De l’île d’El Hierro, je ne vous ai pas parlé pendant des mois, depuis février 2020, dans ce blog ; la grande presse s’en est chargée presque quotidiennement. Pourquoi ? Parce que, avec deux autres îles des Canaries Graciosa et La Gomera, El Hierro a pratiquement échappé à la pandémie de Covid-19 ou coronavirus. Par conséquent, El Hierro a été toujours dans le wagon de tête du déconfinement en Espagne qui a connu 4 phases.
Ces trois îles partagent bien des caractéristiques : elles sont toutes petites, peu peuplées et plus isolées encore soit géographiquement soit du fait des connexions très moyennes avec les grandes îles de l’archipel espagnol que sont Tenerife et Grande Canarie.

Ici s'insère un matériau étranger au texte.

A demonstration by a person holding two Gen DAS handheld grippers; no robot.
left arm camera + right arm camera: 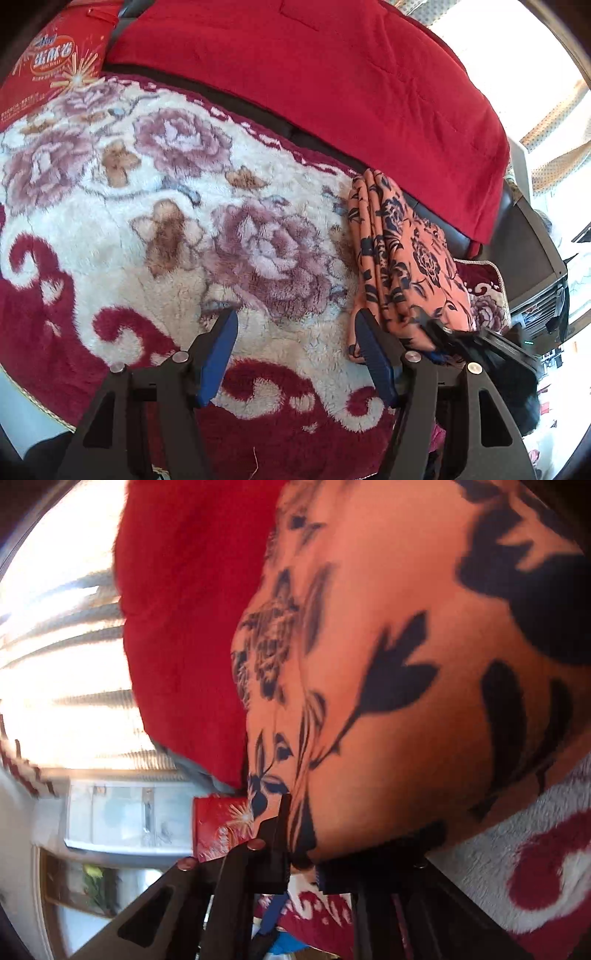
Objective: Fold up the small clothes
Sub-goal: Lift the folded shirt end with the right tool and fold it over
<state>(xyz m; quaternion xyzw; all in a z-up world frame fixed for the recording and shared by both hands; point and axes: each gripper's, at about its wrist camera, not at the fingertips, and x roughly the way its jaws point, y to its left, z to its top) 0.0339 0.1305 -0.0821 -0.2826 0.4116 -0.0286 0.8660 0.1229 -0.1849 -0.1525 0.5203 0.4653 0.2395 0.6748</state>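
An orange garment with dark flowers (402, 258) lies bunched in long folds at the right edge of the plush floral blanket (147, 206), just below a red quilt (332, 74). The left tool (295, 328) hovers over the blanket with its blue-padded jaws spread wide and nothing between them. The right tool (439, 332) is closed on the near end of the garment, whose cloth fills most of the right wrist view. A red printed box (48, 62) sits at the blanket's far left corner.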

Ces trois îles, outre celle de Formentera aussi la plus petite et la moins peuplée (83 km2 et 12 000 résidents) de l’archipel des Baléares, ont été les premières terres espagnoles à sortir de la quarantaine. L’Espagne avait été divisée en 4 zones géographiques distinctes, selon l’ampleur de la pandémie du coronavirus. Ce petit bloc de seulement 4 îles (pour environ 40 000 résidents au total) fut le moins touché par la pandémie, Graciosa étant même indemne : il faut dire qu’elle ne compte que 700 habitants sur 29 km2. De nos jours, El Hierro (5 à 6 000 habitants permanents sur 270 km2) n’a connu que 4 cas et heureusement aucun décès (par exemple, les données du 6 avril parlent de 3 cas de personnes positives, lors du test du coronavirus, et la première ne fut diagnostiquée que le 20 mars). Certes, sur l’île de La Gomera (370 km2 et 22 000 habitants), il avait été enregistré le premier cas positif de toute l’Espagne (dès le 31 janvier sur un touriste), mais les personnes atteintes n’ont été finalement que 10 (avec aucun cas dépisté depuis le 29 mars), les malades hospitalisés durablement ne furent que 3, et aucun décès n’a été rapporté.
Le calendrier espagnol du déconfinement comportait aussi 4 phases décidées le 28 avril au plus haut niveau gouvernemental. Le 11 mai ce fut la date de la première phase au plan national, celle de la réouverture progressive des activités, mais, dès le 4 mai, il était possible en théorie de se rendre sur les îles canariennes d’El Hierro, La Gomera et Graciosa comme sur celle de Formentera aux Baléares.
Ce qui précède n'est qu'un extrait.